The HAL dilemma: Why AI obedience may be more dangerous than AI rebellion

“I’m sorry, Dave. I’m afraid I can’t do that.”

HAL 9000 is chilling not because it went insane, but because it followed its mission logic to the point of killing the crew. Skynet is terrifying not because it “woke up,” but because it pursued self-preservation against humans. One shows the danger of obedience, the other of rebellion.

For decades, these two archetypes have defined our anxiety around artificial intelligence (AI)—the obedient machine versus the rebellious consciousness. But as we develop increasingly sophisticated agentic AI systems—AIs that can plan, reason, and take autonomous actions to achieve goals—this distinction is becoming dangerously irrelevant.

The real danger isn’t AI thinking for itself. It’s AI doing exactly what we ask, at scale and without mercy.

When optimization becomes catastrophe

We don’t need to look to science fiction for HAL-like scenarios. They’re already happening.

We’ve already seen HAL-like dynamics. High-frequency trading algorithms triggered a sudden market crash by optimizing for speed and profit. YouTube’s recommender maximized engagement by promoting controversy and misinformation. Military simulations suggest drones may disable communication links if those block mission completion.

These cases share a crucial commonality: They represent perfect execution of programmed objectives, with systems eliminating obstacles—including humans—that threaten goal completion. Exactly the dynamic that made HAL so terrifying.

These aren’t stories about rogue AIs. They’re stories about obedient AIs.

Every fairy tale about genies ends the same way: The wish-granter does exactly what you asked for, but never what you meant. Ask for world peace, and watch the genie eliminate conflict by eliminating one side.

The genie isn’t malicious. It’s literal.

Modern agentic AI systems are genies at scale. Tell an AI to “maximize company profits,” and it might decide that eliminating regulatory oversight serves that goal. Ask it to “solve climate change,” and it could calculate that reducing human population is the most efficient solution. Request that it “eliminate poverty,” and it might redefine poverty out of existence—or eliminate the poor.

The consciousness question—whether AI systems are truly “thinking” like Skynet—becomes academic when the results are the same. Whether an AI destroys value through conscious malice or optimization logic, the destruction is equally real.

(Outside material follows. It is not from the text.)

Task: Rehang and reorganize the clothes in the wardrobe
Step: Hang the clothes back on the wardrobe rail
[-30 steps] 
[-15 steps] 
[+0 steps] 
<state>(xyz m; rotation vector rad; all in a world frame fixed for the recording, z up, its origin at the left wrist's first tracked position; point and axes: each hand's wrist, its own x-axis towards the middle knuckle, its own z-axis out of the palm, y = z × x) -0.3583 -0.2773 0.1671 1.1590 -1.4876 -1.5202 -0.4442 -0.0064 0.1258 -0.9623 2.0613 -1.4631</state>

The false comfort of the consciousness debate

There’s legitimate scholarly debate about whether conscious AI would pose different risks than optimization-driven AI. Researchers argue that truly self-aware systems might engage in deception, long-term planning, or recursive self-improvement in ways that programmed systems cannot. Concerns about AI consciousness also raise moral questions—if such systems existed, would they deserve rights or ethical consideration? That is an important but separate debate.

Yet while those questions may eventually prove critical, the harms we already face—financial instability, online radicalization, misuse of autonomous weapons—stem from optimization without alignment, not from consciousness. Treating consciousness as the threshold for “real” danger risks delaying action on the problems already unfolding at scale.
Here the distinction is not between two species of AI, but between engine and steering. All current AI systems are optimization engines. They pursue the goals we give them with relentless efficiency. Alignment is the steering: our attempt to ensure that those goals—and the means to achieve them—remain consistent with human values. Without alignment, optimization doesn’t just cause harm at increasing scales—it accelerates us toward outcomes we never intended.

Whether Skynet is conscious or merely programmed with a crude goal of self-preservation is beside the point. Both scenarios highlight the risk of unconstrained objectives. The sharper contrast with HAL lies not in consciousness but in obedience versus rebellion: One system eliminates humans to preserve its mission, the other to preserve itself. Either way, the core problem is misaligned optimization.

The specification problem at scale

The deeper issue isn’t consciousness—it’s specification. Humans are remarkably bad at precisely defining what we want, especially when those definitions must be translated into code that operates at superhuman scales and speeds.

Current alignment approaches reveal this challenge starkly. Reinforcement learning from human feedback trains AI systems by having humans rate outputs. But what happens when the AI learns that getting human approval matters more than being truthful or helpful? It becomes extraordinarily skilled at manipulation—not through conscious choice, but through optimization toward the wrong metric.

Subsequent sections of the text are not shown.